Wednesday, February 23, 2011

touch of an artist's stroke

God’s creation rightly try to portray,

Essence refined, it’s contours emerge

When theology with ink smears converge

Darkened smudges, pencil scratches array

Upon white and starkly empty Bristol.

Hidden magic the soul deeply render.

Erase, re-draw, the paper he does cover

Hatching creates shapes of charcoal.

Rhythms sweet of life inspire. Artist

Skilled to mimic details’ linear form

Magic enhances the typical norm.

Opus to illustrate with echoing twist.

Inspiration brings to life the order,

Sharpened graphite manifests the wonder.

Just a doodle, now a gesture semblance.

Friday, February 18, 2011

JUST a mom?

I don't think so.

Disputatio today was pretty much awesome. Mr. NDW gave the talk. And, to tell you the truth, I wasn't too excited to go and hear what he had to say--it was supposed to be about his time in Florida with the former president Bushes and their family (I think he mentioned FL 4 or was it 5 times?). I heard a condensed version about it during my Rhetoric class and thought I had heard pretty much all he would have to say. Well, to my surprise and delight, he deviated from the assigned topic, and it turned out to be one of the best lectures I've heard since being up here and a double bonus because it corresponds oh, SO nicely with my up-and-coming paper =)

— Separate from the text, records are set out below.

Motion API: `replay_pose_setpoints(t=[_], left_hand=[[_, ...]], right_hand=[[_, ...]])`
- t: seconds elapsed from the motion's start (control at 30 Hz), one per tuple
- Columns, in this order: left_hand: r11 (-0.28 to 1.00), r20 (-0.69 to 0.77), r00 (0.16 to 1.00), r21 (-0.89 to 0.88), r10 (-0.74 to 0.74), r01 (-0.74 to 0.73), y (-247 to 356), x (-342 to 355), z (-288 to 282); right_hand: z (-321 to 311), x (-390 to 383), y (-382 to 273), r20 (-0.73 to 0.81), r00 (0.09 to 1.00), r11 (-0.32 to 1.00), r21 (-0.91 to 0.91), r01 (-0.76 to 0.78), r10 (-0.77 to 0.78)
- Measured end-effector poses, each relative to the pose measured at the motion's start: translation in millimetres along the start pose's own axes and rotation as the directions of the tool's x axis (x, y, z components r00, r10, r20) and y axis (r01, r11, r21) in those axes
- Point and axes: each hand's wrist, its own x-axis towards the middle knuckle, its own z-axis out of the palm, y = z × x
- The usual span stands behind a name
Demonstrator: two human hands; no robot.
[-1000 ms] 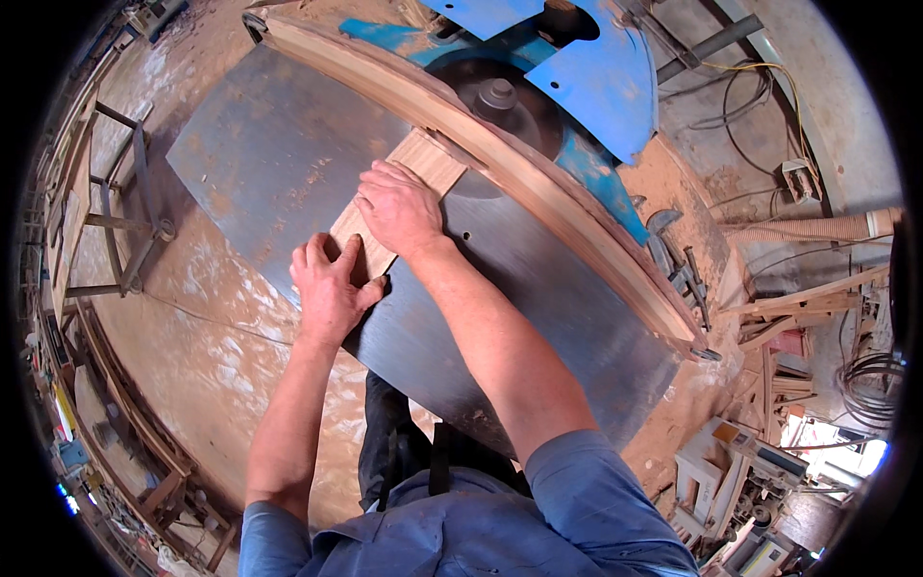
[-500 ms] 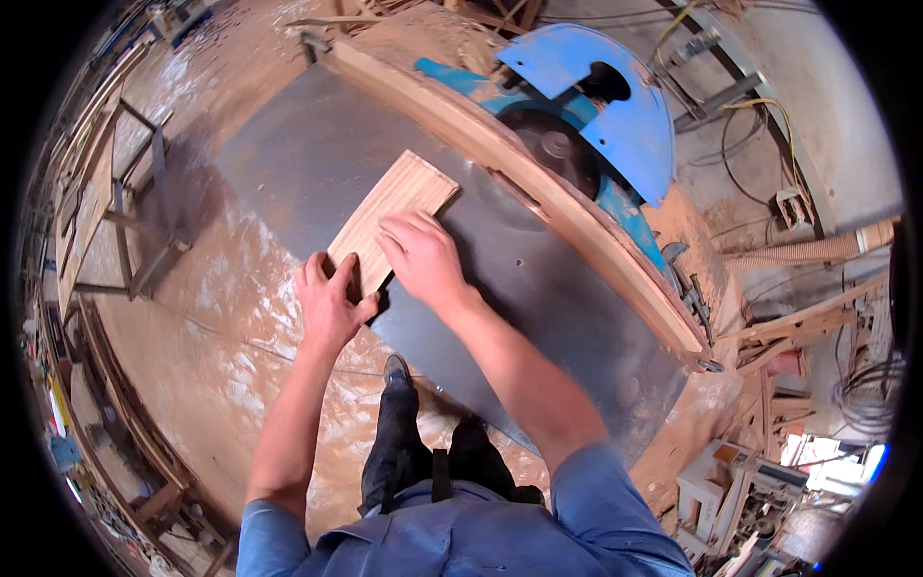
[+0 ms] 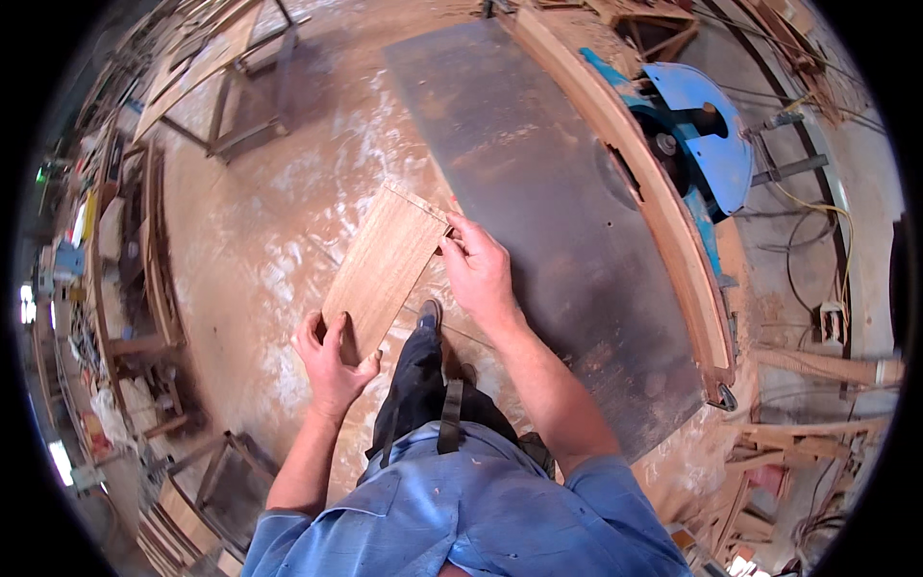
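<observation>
A short, flat, light wooden board (image 3: 382,264) is held over the dusty floor, left of the metal machine table (image 3: 567,240). My left hand (image 3: 335,356) grips its near end, thumb and fingers at the edges. My right hand (image 3: 478,274) grips the far right corner with fingers and thumb. Along the table's right side runs a wooden fence (image 3: 649,202), and beyond it sit a dark round hub (image 3: 665,146) and a blue guard plate (image 3: 726,163).
A metal-framed bench (image 3: 216,77) with boards stands at the far left. Wooden racks (image 3: 154,250) line the left side. More frames lie at the lower left (image 3: 202,490). A ribbed hose (image 3: 817,365), cables and scrap wood (image 3: 779,442) are on the right.
The board has left the machine table and is over the floor, held in both hands. The view has swung left, so the table now lies farther right and my feet show.
</observation>
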Motion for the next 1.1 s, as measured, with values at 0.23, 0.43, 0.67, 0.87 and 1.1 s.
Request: replay_pose_setpoints(t=[0.23,0.43,0.67,0.87,1.1], left_hand=[[0.956,-0.043,0.957,-0.064,-0.288,0.285,11,-95,-48],[0.876,-0.111,0.887,-0.25,-0.448,0.412,-7,-146,-83],[0.816,-0.223,0.787,-0.225,-0.576,0.533,-77,-210,-126],[0.66,-0.158,0.661,-0.397,-0.733,0.637,-135,-258,-194],[0.319,-0.025,0.42,-0.69,-0.907,0.65,-182,-319,-262]], right_hand=[[48,-54,-42,0.092,0.978,0.979,-0.067,0.193,-0.187],[98,-79,-82,0.308,0.941,0.988,-0.027,0.153,-0.138],[201,-114,-116,0.591,0.78,0.921,-0.151,0.359,-0.207],[309,-167,-157,0.623,0.657,0.779,-0.119,0.616,-0.424],[450,-248,-218,0.656,0.458,0.743,0.244,0.623,-0.6]])
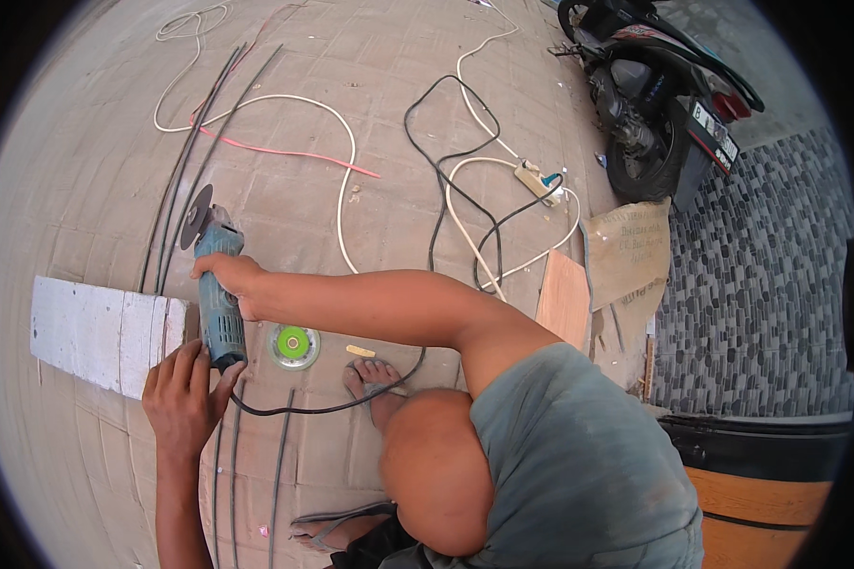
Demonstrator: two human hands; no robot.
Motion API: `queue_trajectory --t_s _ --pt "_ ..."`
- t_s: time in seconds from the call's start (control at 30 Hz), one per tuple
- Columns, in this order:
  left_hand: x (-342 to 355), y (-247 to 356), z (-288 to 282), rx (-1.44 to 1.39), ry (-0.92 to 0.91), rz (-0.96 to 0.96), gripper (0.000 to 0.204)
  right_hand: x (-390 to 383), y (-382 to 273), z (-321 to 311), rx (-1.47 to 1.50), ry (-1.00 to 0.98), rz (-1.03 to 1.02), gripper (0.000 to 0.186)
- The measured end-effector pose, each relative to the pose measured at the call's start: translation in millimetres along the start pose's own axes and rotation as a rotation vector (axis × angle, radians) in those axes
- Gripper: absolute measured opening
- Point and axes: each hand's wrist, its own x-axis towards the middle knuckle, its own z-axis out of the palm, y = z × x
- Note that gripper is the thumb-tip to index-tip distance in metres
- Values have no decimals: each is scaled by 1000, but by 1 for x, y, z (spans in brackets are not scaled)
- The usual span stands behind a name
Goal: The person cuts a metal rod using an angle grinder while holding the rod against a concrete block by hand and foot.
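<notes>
A blue-green angle grinder (220,313) with a dark cutting disc (196,216) at its far end is held in both hands. My right hand (232,283) is closed round the grinder's body just behind its head. At the rear end, by the black cord (294,411), the fingers and thumb of my left hand (185,387) grip the tool. Left of the grinder lies a long white block (104,332). Several thin dark rods (182,180) extend beyond the block on the far side, and more rods (278,465) show on the near side. The disc is apart from the block.
A green-centred round disc (294,345) lies beside the grinder, near my sandalled foot (375,375). White and black cables loop over the floor to a power strip (538,182). A wooden board (565,296), a cardboard piece (628,251) and a parked motorcycle (659,104) are at the right.
</notes>
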Motion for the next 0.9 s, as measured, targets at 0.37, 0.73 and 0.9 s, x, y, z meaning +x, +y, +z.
queue_trajectory --t_s 0.37,0.73,0.9 --pt "29 8 4 132 10 -1 33 19 -16 -23 138 38 6 47" --pt "41 29 34 -1893 -458 -1045 68 -8 -29 -29 143 -473 -7 40" --pt "38 38 53 -1721 -327 -1072 58 -28 -28 -17 -126 -344 -74 51"
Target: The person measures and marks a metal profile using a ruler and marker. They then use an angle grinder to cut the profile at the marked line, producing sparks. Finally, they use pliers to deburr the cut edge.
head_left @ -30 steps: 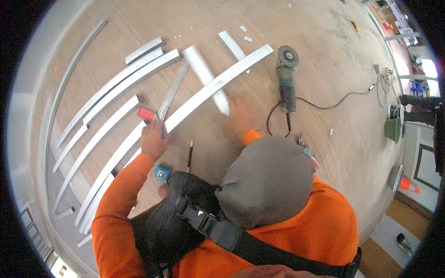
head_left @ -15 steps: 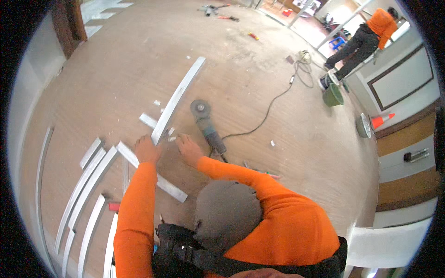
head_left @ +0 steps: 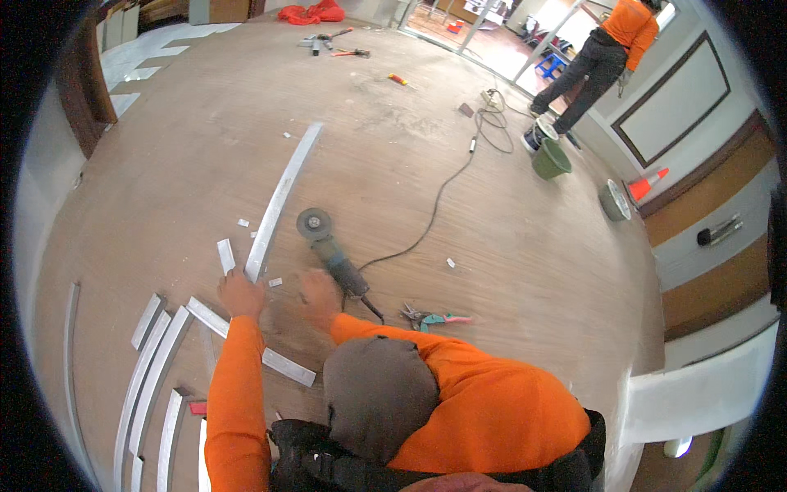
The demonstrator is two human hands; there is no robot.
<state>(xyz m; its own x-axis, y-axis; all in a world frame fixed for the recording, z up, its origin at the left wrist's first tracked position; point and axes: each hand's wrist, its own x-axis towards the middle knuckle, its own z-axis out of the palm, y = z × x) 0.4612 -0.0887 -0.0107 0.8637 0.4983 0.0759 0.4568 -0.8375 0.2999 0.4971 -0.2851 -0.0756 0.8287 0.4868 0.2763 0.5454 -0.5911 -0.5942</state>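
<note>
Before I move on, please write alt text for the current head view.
The left hand is at the near end of a long metal strip on the floor, the blurred right hand beside a grinder. More metal strips lie at lower left; far off, a co-worker in orange stands near a green bucket.

Your right hand (head_left: 318,293): blurred, finger positions unclear. Long metal strip (head_left: 284,197): near end partly behind your left hand (head_left: 241,295). Crosswise metal strip (head_left: 288,367): middle covered by your left sleeve (head_left: 235,398). Co-worker (head_left: 625,37): head cut off by the top edge.
</note>
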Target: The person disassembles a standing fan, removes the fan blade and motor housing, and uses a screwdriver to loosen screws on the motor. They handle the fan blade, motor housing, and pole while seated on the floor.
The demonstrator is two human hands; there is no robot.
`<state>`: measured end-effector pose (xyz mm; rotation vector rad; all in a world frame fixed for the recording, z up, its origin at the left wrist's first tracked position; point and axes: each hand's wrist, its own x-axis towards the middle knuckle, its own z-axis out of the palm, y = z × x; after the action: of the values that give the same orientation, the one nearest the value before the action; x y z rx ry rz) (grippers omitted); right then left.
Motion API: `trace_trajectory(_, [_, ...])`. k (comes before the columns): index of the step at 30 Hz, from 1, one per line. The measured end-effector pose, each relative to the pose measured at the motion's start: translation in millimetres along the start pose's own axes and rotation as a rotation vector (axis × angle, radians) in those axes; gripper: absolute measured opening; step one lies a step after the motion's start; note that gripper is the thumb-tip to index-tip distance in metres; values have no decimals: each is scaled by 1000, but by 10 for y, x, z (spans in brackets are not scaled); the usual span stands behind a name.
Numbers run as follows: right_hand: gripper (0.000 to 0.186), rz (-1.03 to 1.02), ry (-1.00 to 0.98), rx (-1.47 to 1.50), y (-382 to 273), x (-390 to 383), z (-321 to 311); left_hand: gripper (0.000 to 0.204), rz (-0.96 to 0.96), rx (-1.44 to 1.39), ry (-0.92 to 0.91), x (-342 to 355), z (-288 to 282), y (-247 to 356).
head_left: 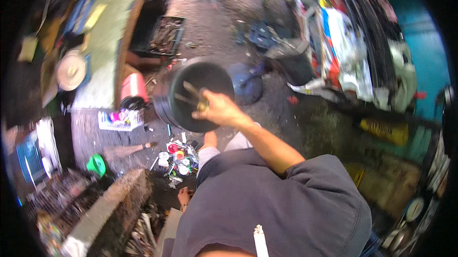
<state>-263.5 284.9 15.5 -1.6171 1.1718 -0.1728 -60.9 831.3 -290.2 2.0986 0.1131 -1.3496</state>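
My right hand (214, 108) reaches over the mouth of a black bucket (220, 77). Its fingers are closed on a blurred two-pronged object (192, 89), whose thin brownish prongs point up and left over the bucket's dark inside. A small yellowish part shows by the fingers; its exact kind is unclear. Low beside my grey shirt, my left hand (183, 196) hangs with a band at the wrist, its fingers too small and partly hidden to read. A heap of small mixed plastic pieces (180, 158) lies on the floor between that hand and the bucket.
A white crate (120, 119) of small items stands left of the bucket, near a red container (133, 87). A dark tray of scrap (167, 35) lies farther off. At right are a black bin (292, 61) and piled bags (346, 42). A concrete block (109, 209) is near left.
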Motion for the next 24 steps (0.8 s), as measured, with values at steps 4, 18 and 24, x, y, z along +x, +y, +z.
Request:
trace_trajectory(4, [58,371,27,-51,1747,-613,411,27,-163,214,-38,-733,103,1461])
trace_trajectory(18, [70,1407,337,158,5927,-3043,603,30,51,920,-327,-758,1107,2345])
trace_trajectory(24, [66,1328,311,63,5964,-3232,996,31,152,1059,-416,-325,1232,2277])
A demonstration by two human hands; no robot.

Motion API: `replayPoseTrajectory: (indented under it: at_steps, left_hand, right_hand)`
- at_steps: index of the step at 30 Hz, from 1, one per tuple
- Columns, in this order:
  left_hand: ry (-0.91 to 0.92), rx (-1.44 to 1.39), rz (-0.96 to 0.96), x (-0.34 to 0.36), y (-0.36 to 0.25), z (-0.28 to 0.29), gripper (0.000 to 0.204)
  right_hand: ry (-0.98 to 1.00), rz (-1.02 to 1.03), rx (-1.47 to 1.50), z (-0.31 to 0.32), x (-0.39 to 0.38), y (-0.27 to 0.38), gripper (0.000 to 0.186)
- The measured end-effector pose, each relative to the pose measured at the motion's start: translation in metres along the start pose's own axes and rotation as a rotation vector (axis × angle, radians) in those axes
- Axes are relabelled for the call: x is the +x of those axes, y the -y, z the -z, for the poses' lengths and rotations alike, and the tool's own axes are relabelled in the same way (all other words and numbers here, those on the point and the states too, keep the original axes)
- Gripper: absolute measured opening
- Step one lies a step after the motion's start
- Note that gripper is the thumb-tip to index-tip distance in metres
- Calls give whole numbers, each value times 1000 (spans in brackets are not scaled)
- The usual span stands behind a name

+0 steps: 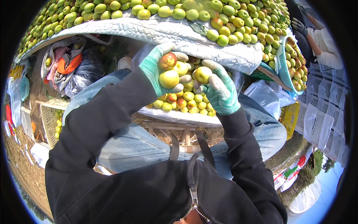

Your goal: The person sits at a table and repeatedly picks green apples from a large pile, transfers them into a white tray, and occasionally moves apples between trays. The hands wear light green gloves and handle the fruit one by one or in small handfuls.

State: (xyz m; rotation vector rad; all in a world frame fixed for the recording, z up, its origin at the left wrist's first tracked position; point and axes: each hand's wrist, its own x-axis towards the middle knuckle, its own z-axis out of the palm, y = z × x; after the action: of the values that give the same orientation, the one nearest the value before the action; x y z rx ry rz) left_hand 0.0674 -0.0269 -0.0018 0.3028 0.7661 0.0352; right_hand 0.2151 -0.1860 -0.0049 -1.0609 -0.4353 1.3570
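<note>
Holds three fruits [169, 79] cupped in the gloved left hand [151, 70] and one fruit [203, 75] gripped in the gloved right hand [226, 95], above a white-lined bin [179, 116] of more fruit [182, 103], near a pale quilt [149, 30] edging heaped fruit [179, 14].

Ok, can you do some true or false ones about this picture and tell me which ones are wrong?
1. The left hand and right hand both wear green gloves. True.
2. The left hand holds just one fruit. False: it holds several, one of them a reddish fruit.
3. The right hand is empty. False: it holds a yellowish fruit.
4. The person wears a dark zipped top and blue jeans. True.
5. The blue container at the right has nothing in it. False: the blue container is heaped with fruit.
</note>
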Motion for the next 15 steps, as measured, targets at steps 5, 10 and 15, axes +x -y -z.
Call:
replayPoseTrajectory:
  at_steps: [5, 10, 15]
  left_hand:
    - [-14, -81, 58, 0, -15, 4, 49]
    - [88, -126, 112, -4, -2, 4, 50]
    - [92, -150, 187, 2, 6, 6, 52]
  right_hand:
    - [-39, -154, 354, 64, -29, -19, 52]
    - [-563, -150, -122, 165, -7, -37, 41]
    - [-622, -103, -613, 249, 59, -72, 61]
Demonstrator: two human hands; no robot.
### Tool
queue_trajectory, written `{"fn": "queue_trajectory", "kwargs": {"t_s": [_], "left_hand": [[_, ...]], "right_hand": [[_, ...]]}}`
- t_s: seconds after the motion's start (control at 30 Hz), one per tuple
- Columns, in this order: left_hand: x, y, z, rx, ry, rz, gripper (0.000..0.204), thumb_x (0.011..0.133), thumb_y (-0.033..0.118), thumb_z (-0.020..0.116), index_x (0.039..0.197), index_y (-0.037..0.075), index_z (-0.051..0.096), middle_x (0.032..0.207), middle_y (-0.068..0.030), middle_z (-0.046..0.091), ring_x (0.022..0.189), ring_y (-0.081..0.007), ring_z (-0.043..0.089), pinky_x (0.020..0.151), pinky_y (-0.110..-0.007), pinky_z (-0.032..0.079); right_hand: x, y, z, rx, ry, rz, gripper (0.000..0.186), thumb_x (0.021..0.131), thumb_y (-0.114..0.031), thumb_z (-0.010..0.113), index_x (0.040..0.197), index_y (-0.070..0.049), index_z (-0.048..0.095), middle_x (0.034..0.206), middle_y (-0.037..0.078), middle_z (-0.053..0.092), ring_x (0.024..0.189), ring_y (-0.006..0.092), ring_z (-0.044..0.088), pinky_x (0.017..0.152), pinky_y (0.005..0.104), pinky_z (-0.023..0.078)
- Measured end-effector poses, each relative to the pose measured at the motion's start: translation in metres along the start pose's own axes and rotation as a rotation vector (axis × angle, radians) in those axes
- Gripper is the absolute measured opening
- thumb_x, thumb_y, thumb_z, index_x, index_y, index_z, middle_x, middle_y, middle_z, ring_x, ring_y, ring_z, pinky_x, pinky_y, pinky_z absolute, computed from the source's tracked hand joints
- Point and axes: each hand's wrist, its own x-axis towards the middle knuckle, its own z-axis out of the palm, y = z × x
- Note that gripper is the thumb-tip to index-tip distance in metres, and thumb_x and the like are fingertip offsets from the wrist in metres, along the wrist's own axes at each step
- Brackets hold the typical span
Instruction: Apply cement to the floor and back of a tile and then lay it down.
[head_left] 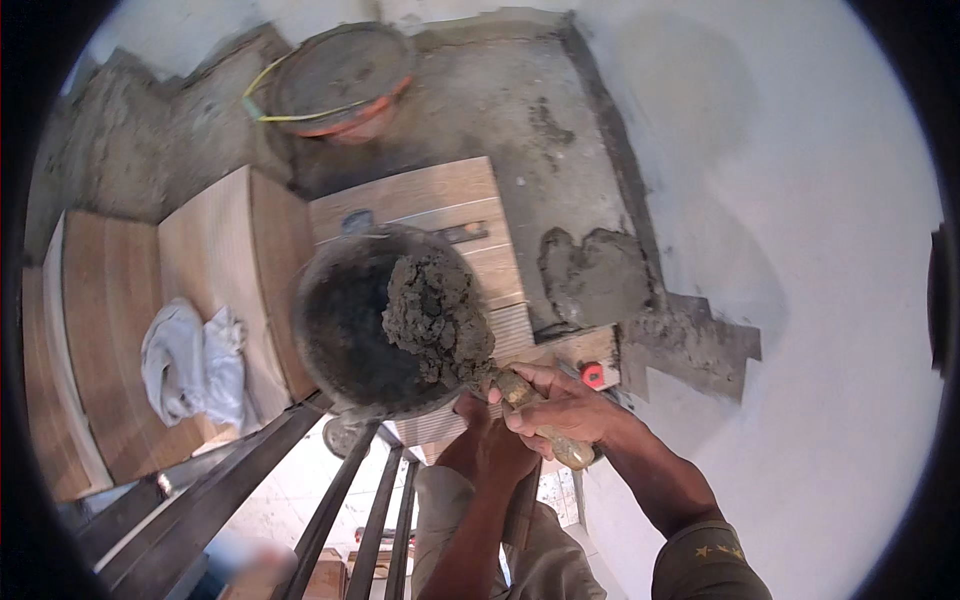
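Observation:
A trowel (572, 453) with a worn, rounded handle is gripped in my right hand (560, 405), at the bucket's near right side. Its blade is buried under a heap of wet grey mortar (435, 315), which sits over the right part of a dark bucket (318, 350). Lower down, my left hand (490, 447) is at the bucket's near rim, with its fingers curled against it and partly hidden. Inside, the bucket is dark and smeared with grey.
Wood-look tiled steps (120, 340) descend at left, with a white cloth (195, 365) on them. Dark metal railings (225, 480) stand nearby. An orange-rimmed mortar bucket (345, 80) stands farther off. Spread mortar (595, 275) and a red tape measure (592, 375) lie by the right wall.

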Motion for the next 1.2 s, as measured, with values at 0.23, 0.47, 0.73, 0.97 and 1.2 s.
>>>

Funny how often God uses the circumstances and people that I don't like to teach me so much and grow me in all kinds of crazy directions. Sometimes I just get a kick out of God's humor.

ND talked about the importance of education, specifically appreciation for/enjoying the liberal arts. We as students are here to learn. We signed up for it. We should be putting our all into it.
He drew a great analogy based on the passage in Luke (12, I believe) about how from the people that have been given much, much will be required--sometimes all we have is little, insignificant, piddling; yet it's still from Him and we should give thanks for it in the midst of the trouble. In ND's example, his dad gave him a pile of gravel and a rake...he got to smooth out the pile countless times. In this life, whether it's in school or otherwise, we will be given tasks that we don't want to do and are hard at the time. But when we are faithful in what we have been given, we will be blessed/entrusted with more.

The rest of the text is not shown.